Hoy se enfrentan los máximos goleadores del torneo, son íntimos amigos y tienen un promedio de edad de 19.5 años
_10:00 horas / _Canal: 531 Sky

BARCELONA.- La pelota está contenta: hoy va a ser tratada como pocas veces gracias al talento de dos diminutos argentinos que son la sensación de la Liga española de futbol.

Es Leo versus "Kun"; Agüero contra Messi, los dos protagonistas del Barcelona-Atlético de Madrid, un partido que suele ofrecer buen futbol, emociones y muchos goles.

"Messi-Agüero para mí es la pareja perfecta", dijo esta semana Agüero, de 19 años y en un gran momento con la camiseta rojiblanca.
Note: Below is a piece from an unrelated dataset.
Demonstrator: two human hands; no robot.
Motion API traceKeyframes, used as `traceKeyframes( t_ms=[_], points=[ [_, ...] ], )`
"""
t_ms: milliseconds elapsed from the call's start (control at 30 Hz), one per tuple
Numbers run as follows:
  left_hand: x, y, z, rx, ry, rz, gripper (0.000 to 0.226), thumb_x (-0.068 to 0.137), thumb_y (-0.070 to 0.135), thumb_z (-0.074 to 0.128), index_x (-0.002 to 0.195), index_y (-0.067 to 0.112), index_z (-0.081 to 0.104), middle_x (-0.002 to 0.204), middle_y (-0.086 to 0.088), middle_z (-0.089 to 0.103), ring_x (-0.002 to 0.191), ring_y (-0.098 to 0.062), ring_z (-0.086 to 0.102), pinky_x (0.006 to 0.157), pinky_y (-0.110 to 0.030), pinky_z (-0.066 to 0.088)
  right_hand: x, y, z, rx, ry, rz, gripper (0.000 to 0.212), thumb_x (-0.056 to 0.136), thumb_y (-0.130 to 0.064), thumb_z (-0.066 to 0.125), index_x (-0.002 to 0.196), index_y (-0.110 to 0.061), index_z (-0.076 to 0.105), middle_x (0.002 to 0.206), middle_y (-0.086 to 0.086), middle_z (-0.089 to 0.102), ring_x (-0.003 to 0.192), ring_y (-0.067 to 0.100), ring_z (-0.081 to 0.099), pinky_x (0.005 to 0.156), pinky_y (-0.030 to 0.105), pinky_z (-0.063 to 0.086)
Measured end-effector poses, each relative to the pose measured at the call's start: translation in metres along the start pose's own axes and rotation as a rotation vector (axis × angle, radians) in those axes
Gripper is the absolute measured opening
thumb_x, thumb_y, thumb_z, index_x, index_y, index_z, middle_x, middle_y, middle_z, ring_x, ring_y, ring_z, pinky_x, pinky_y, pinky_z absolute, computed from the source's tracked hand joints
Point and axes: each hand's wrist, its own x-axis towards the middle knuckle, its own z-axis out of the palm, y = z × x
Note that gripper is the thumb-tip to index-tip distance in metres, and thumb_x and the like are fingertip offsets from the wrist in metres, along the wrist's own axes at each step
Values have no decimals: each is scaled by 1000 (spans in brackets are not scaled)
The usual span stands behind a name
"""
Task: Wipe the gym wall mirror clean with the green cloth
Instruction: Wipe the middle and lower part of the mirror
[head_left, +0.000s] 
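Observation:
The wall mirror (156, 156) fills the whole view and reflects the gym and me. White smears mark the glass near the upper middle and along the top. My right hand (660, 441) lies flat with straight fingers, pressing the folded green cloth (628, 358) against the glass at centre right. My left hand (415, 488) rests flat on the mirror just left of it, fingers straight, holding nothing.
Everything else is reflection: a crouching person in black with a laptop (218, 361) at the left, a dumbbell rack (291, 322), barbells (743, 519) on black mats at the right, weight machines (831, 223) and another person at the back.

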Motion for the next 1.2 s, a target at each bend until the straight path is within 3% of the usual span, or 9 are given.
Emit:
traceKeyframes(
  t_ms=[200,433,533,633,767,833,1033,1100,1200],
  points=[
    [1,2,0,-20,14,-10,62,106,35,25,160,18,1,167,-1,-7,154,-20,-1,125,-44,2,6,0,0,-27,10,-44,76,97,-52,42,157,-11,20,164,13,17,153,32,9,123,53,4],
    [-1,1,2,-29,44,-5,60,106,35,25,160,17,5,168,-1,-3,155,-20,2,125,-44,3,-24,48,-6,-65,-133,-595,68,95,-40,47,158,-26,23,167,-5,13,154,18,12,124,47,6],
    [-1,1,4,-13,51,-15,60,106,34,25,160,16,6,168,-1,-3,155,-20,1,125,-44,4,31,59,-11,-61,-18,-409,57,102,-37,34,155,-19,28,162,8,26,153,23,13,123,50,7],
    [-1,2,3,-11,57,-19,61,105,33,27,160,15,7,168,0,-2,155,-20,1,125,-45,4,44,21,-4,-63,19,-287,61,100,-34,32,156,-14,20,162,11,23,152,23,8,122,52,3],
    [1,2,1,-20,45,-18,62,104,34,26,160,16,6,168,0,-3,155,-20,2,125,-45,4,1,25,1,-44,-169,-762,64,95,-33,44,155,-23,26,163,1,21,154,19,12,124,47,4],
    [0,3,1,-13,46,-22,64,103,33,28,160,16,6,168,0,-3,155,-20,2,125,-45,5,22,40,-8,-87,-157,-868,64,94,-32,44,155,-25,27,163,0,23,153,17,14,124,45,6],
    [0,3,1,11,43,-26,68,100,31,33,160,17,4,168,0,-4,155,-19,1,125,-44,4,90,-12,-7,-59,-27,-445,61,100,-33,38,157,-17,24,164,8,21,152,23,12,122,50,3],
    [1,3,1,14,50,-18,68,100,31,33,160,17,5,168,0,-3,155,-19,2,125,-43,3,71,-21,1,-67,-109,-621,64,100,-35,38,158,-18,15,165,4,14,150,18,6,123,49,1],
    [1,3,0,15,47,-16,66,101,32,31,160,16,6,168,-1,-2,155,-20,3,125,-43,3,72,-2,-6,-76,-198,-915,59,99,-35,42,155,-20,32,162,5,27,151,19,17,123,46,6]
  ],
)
"Está intratable, haciendo goles y cosas imposibles de hacer. Hace de todo y será difícil pararlo", certificó Messi, figura de un Barcelona en el que las estrellas vienen teniendo problemas. Autor, en definitiva, de siete goles en lo que va de la temporada.

Agüero suma ocho, pero más que la cantidad, es la calidad lo que siempre surge a la hora de disfrutar de los dos argentinos.
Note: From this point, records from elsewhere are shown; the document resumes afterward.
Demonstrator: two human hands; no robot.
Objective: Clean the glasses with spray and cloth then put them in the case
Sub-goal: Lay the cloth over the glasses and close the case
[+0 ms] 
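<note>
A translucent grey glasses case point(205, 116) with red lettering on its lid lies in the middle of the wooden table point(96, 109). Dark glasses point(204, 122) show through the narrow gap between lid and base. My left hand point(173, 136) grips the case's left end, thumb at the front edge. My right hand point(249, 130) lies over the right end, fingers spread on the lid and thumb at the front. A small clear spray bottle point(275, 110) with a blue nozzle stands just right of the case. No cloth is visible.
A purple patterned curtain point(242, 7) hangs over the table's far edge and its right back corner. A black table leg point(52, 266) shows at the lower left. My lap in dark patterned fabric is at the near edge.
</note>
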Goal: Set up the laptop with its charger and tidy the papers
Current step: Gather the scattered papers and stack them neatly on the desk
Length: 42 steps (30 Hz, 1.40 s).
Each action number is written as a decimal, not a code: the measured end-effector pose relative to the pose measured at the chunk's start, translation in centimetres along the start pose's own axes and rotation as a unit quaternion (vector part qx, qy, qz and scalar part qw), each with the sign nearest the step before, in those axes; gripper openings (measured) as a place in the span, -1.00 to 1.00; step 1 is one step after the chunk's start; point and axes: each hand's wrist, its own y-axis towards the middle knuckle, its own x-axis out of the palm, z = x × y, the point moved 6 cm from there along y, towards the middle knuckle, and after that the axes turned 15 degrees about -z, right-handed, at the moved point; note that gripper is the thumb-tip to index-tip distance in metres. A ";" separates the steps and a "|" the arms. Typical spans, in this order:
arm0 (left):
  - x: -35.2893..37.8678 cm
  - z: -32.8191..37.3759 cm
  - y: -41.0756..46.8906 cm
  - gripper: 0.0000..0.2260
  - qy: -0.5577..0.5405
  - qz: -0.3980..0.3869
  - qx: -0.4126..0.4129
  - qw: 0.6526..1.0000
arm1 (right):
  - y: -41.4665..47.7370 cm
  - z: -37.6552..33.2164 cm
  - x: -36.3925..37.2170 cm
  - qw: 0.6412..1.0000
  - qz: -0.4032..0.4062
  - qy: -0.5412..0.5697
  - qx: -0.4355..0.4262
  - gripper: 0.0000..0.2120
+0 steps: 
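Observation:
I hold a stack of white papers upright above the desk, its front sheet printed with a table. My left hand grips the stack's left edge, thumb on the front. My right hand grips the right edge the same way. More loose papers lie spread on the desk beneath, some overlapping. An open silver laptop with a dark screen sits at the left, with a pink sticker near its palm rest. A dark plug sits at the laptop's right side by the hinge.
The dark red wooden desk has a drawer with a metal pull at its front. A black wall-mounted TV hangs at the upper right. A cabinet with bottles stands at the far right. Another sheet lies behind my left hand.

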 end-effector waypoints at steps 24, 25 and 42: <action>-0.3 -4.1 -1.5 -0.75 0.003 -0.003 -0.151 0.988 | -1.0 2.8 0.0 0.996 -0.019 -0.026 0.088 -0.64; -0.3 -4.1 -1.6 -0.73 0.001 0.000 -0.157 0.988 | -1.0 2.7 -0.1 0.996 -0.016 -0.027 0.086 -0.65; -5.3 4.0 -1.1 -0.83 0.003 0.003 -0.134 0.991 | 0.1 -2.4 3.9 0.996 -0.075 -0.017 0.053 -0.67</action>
Sus goles deberían muchas veces valer doble, porque llegan tras regates improbables, tras galopadas de ensueño, tras dejar mareados y a contrapié al arquero y una ristra de rivales.

Superados unos años en que los brasileños marcaban el ritmo y el interés en España, la Liga 2007/2008 es la más argentina en mucho tiempo. Y en buena parte es culpa de Messi, de 20 años, y de Agüero, de 19.

Atrás quedaron los resquemores que generó Agüero hace poco más de un año, cuando su estreno en España no fue el que muchos esperaban.

"Kun" tenía 17 años, acababa de llegar del Independiente con un traspaso récord de 32.5 millones de dólares y no terminaba de adaptarse a Madrid.

Javier Aguirre, técnico del Atlético de Madrid, le escatimaba la titularidad, porque consideraba que el talentoso argentino -que no terminaba de entenderse futbolísticamente con el ídolo Fernando Torres- necesitaba más tiempo, más madurez.

Pese a ello, Agüero lograba mostrar de tanto en tanto su talento, aunque también su picardía, algo que no siempre contribuyó a mejorar su imagen.

El momento más recordado es el de su gol con la mano -revestida en un guante negro de lana- al Recreativo de Huelva.

Aquel gol, que enloqueció a los jugadores del equipo andaluz, le dio la victoria de 2-1 a su equipo. También Messi supo utilizar la extremidad prohibida en el futbol al emular la "mano de Dios" en junio de 2007 ante el Espanyol. Pero esas manos son anécdotas.

Lo sustancial es que Agüero ya es ídolo en España, no sólo porque más de la mitad de las camisetas que vende el Atlético llevan su nombre, sino porque conectó con el corazón de los aficionados: por su futbol, claro, pero también por su conmovedor llanto en una entrevista radial al escuchar la voz de su padre.

Intimos amigos, el primer contacto entre Messi y Agüero se produjo en el Mundial Sub 20 de Holanda, ganado por Argentina y en el que el jugador del Barcelona fue la gran figura.

"Es un amigo y un jugadorazo", insiste Messi.

"Es un crack, un placer verlo jugar", devuelve la gentileza Agüero.